Once the data is configured and split appropriately, deepblast-train can be run. The command-line options are given below (see deepblast-train --help for more details).

usage: deepblast-train [-h] [--gpus GPUS] [--grad-accum GRAD_ACCUM] [--grad-clip GRAD_CLIP] [--nodes NODES] [--num-workers NUM_WORKERS] [--precision PRECISION] [--backend BACKEND]
                       [--load-from-checkpoint LOAD_FROM_CHECKPOINT] --train-pairs TRAIN_PAIRS --test-pairs TEST_PAIRS --valid-pairs VALID_PAIRS [--embedding-dim EMBEDDING_DIM]
                       [--rnn-input-dim RNN_INPUT_DIM] [--rnn-dim RNN_DIM] [--layers LAYERS] [--loss LOSS] [--learning-rate LEARNING_RATE] [--batch-size BATCH_SIZE]
                       [--multitask MULTITASK] [--finetune FINETUNE] [--mask-gaps MASK_GAPS] [--scheduler SCHEDULER] [--epochs EPOCHS]
                       [--visualization-fraction VISUALIZATION_FRACTION] -o OUTPUT_DIRECTORY

Evaluation

This will evaluate how much the deepblast predictions agree with the structural alignments. The deepblast-train command will automatically evaluate the heldout test set if it completes. However, a separate deepblast-evaluate command is available in case the pretraining was interrupted. The commandline options are given below (see deepblast-evaluate --help for more details)

usage: deepblast-evaluate [-h] [--gpus GPUS] [--num-workers NUM_WORKERS] [--nodes NODES] [--load-from-checkpoint LOAD_FROM_CHECKPOINT] [--precision PRECISION] [--backend BACKEND]
                          --train-pairs TRAIN_PAIRS --test-pairs TEST_PAIRS --valid-pairs VALID_PAIRS [--embedding-dim EMBEDDING_DIM] [--rnn-input-dim RNN_INPUT_DIM]
                          [--rnn-dim RNN_DIM] [--layers LAYERS] [--loss LOSS] [--learning-rate LEARNING_RATE] [--batch-size BATCH_SIZE] [--multitask MULTITASK]
                          [--finetune FINETUNE] [--mask-gaps MASK_GAPS] [--scheduler SCHEDULER] [--epochs EPOCHS] [--visualization-fraction VISUALIZATION_FRACTION] -o
                          OUTPUT_DIRECTORY

Loading the models

import torch
from deepblast.trainer import LightningAligner
from deepblast.dataset.utils import pack_sequences
from deepblast.dataset.utils import states2alignment
import matplotlib.pyplot as plt
import seaborn as sns

# Load the pretrained model
model = LightningAligner.load_from_checkpoint(your_model_path)
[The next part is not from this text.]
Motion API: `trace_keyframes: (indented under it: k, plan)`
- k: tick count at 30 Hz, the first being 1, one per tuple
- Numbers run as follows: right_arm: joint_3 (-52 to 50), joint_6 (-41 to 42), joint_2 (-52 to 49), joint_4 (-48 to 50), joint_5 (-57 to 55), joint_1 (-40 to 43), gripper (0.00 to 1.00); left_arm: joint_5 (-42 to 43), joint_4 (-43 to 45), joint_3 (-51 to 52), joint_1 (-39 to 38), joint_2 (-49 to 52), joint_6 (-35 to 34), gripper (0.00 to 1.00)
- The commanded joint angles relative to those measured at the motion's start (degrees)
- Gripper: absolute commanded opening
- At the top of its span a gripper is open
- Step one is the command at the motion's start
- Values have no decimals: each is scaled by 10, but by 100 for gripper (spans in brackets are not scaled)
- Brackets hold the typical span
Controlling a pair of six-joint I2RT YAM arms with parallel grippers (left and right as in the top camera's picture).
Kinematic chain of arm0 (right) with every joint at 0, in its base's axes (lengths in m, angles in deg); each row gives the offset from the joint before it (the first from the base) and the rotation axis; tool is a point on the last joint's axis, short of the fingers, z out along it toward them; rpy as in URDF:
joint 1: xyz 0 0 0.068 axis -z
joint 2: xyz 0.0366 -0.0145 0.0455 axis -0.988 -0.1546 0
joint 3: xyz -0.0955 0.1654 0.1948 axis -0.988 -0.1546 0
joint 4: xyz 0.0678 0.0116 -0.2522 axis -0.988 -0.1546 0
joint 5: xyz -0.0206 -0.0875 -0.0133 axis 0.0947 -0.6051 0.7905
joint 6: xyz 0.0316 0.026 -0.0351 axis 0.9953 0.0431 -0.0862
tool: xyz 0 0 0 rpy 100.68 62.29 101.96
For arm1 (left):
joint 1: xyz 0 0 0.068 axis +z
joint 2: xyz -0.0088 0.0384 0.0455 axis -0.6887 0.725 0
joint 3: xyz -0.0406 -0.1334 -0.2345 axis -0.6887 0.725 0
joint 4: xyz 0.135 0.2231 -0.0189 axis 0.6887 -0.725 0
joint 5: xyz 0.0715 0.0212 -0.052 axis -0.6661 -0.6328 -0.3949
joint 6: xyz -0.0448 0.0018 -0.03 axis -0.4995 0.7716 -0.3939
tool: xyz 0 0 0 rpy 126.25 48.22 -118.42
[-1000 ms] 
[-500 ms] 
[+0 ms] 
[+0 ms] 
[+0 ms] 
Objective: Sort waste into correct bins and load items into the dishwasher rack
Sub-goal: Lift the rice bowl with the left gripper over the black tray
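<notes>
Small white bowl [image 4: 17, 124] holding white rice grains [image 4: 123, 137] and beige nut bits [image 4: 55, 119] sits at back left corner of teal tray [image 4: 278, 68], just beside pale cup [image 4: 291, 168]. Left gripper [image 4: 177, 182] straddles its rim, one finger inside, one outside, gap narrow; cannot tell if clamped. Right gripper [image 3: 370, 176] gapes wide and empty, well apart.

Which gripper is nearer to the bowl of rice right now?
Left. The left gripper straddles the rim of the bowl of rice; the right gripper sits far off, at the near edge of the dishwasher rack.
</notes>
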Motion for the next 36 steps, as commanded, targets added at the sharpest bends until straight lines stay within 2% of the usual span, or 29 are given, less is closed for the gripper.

# Load on GPU (if you want)
model = model.cuda()

# Obtain hard alignment from the raw sequences
x = 'IGKEEIQQRLAQFVDHWKELKQLAAARGQRLEESLEYQQFVANVEEEEAWINEKMTLVASED'
y = 'QQNKELNFKLREKQNEIFELKKIAETLRSKLEKYVDITKKLEDQNLNLQIKISDLEKKLSDA'
pred_alignment = model.align(x, y)
x_aligned, y_aligned = states2alignment(pred_alignment, x, y)
print(x_aligned)
print(pred_alignment)
print(y_aligned)

x_ = torch.Tensor(model.tokenizer(str.encode(x))).long()
y_ = torch.Tensor(model.tokenizer(str.encode(y))).long()
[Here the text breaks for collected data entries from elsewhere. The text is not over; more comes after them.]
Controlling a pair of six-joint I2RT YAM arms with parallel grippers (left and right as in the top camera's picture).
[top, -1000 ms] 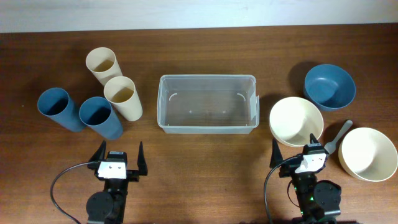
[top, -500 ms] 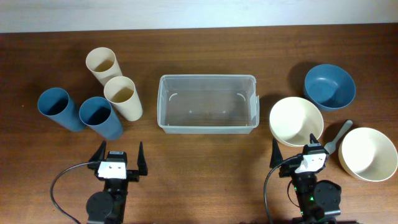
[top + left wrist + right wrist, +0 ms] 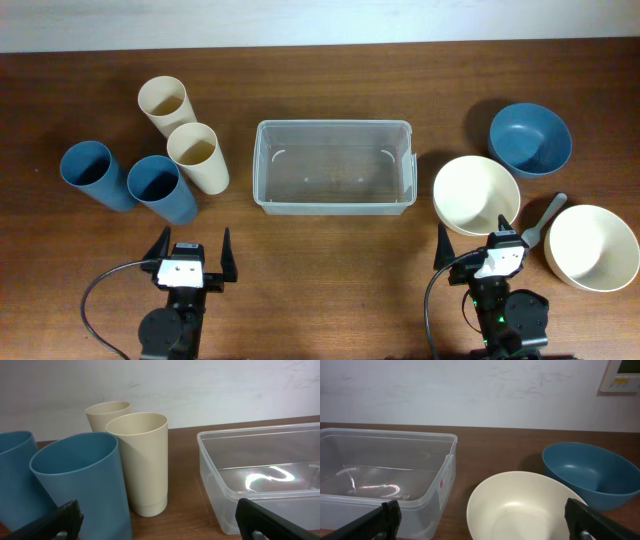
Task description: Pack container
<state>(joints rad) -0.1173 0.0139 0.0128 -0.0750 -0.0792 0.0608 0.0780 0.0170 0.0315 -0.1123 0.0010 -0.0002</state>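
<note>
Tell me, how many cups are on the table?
4, all left of the container: the back cream cup, the front cream cup before it, the inner blue cup beside that, and the outer blue cup farthest left. None appear hidden.

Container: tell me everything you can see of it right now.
The container is a clear plastic rectangular tub with rounded corners and a rim, upright, lidless and empty, at the middle of the wooden table. A small white label sits on its right end wall. Only the table touches it; cups and bowls stand apart.
</note>
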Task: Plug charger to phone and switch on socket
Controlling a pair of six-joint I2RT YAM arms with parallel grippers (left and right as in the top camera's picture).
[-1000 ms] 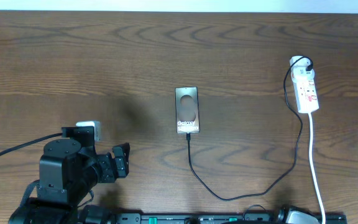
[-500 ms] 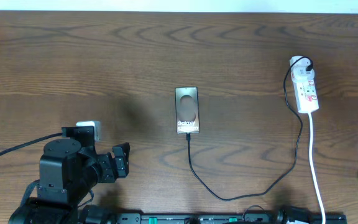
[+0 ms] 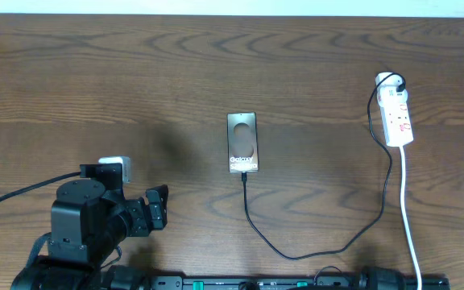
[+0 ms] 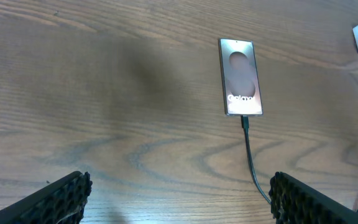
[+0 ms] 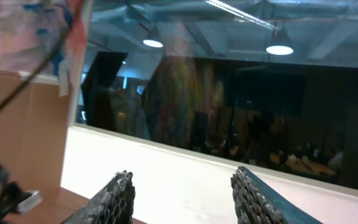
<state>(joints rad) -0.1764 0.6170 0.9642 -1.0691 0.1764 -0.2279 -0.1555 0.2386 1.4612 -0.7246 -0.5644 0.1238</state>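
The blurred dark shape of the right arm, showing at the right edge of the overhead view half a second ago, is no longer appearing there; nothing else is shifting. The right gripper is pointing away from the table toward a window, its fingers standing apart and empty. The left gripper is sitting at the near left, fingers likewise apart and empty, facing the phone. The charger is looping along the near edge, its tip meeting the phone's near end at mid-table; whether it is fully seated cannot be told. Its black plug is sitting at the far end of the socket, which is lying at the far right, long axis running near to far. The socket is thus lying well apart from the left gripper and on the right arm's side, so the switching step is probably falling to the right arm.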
# Pack sequences for easier parallelization
seq, order = pack_sequences([x_], [y_])
seq = seq.cuda()

# Predict expected alignment
A, match_scores, gap_scores = model.forward(seq, order)

# Display the expected alignment
fig, ax = plt.subplots(1, 3, figsize=(9, 3))
sns.heatmap(A.cpu().detach().numpy().squeeze(), ax=ax[0], cbar=False,  cmap='viridis')
sns.heatmap(match_scores.cpu().detach().numpy().squeeze(), ax=ax[1],  cmap='viridis')
sns.heatmap(gap_scores.cpu().detach().numpy().squeeze(), ax=ax[2],  cmap='viridis')
ax[0].set_title('Predicted Alignment')
ax[1].set_title('Match scores ($\mu$)')
ax[2].set_title('Gap scores ($g$)')
plt.tight_layout()
plt.show()

The output will look like

IGKEEIQQRLAQFVDHWKELKQLAAARGQRLEESLEYQQFVANVEEEEAWINEKMTLVASED
::::::::::::::::::::::::::::::::::::::::::::::::::::::::::::::
QQNKELNFKLREKQNEIFELKKIAETLRSKLEKYVDITKKLEDQNLNLQIKISDLEKKLSDA

FAQ

Q : How do I interpret the alignment string?

A : The alignment string is used to indicate matches and mismatches between sequences. For example consider the following alignment

ADQSFLWASGVI-S------D-EM--
::::::::::::2:222222:2:122
MHHHHHHSSGVDLWSHPQFEKGT-EN

The first 12 residues in the alignment are matches. The last 2 characters indicate insertions in the second sequence (hence the 2 in the alignment string), and the 3rd to last character indciates an insertion in the first sequence (hence the 1 in the aligment string).